**Activity:** Of the lines below, count those containing the word "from". Reply with the number alone.

-- Source data follows --

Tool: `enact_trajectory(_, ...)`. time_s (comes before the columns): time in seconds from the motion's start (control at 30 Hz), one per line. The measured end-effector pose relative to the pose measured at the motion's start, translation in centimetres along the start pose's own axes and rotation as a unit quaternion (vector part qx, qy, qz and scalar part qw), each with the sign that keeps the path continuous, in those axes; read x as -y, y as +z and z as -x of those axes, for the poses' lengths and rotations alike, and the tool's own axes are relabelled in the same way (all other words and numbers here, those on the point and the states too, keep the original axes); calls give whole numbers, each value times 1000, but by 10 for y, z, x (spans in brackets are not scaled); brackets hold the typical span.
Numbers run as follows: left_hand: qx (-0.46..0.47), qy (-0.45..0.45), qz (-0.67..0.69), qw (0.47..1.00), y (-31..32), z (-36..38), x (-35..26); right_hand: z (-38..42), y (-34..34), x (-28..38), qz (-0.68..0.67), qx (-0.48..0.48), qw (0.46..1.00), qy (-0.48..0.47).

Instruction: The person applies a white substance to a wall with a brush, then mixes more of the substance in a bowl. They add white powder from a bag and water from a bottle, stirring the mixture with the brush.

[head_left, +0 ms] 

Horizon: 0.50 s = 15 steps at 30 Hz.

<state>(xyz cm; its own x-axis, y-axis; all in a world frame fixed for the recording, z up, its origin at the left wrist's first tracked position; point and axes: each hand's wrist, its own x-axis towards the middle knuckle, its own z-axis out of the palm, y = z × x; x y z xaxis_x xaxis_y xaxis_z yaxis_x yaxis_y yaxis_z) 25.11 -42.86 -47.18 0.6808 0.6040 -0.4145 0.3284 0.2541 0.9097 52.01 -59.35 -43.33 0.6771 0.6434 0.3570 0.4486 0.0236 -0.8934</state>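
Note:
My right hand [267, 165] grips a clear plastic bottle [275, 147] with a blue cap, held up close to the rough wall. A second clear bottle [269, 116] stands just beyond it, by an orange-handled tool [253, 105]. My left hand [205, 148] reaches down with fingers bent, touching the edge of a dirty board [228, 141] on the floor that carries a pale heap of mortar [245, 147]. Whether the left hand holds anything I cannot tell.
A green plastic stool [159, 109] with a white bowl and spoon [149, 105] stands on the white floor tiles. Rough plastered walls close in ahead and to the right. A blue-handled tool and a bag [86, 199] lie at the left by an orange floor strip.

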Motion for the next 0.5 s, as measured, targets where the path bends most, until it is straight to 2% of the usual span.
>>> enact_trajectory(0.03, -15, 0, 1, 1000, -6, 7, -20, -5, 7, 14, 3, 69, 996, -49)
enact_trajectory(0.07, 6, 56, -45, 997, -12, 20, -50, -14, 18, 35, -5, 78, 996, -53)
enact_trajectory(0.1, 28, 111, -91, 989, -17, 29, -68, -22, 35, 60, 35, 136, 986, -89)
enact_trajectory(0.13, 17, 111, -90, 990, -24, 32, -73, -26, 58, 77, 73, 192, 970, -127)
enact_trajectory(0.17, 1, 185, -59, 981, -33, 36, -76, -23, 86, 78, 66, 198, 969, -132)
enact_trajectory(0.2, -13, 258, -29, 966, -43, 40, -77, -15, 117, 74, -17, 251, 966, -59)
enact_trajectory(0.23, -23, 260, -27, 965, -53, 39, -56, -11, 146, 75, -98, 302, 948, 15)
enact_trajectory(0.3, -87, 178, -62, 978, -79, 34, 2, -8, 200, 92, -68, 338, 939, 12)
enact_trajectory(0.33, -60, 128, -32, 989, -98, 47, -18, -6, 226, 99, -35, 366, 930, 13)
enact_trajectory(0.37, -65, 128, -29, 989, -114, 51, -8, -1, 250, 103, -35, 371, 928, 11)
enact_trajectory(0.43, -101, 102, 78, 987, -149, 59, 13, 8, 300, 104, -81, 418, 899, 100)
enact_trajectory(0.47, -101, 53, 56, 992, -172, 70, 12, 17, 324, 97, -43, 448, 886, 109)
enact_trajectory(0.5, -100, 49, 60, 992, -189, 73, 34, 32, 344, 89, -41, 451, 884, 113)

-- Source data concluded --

**Answer box:** 2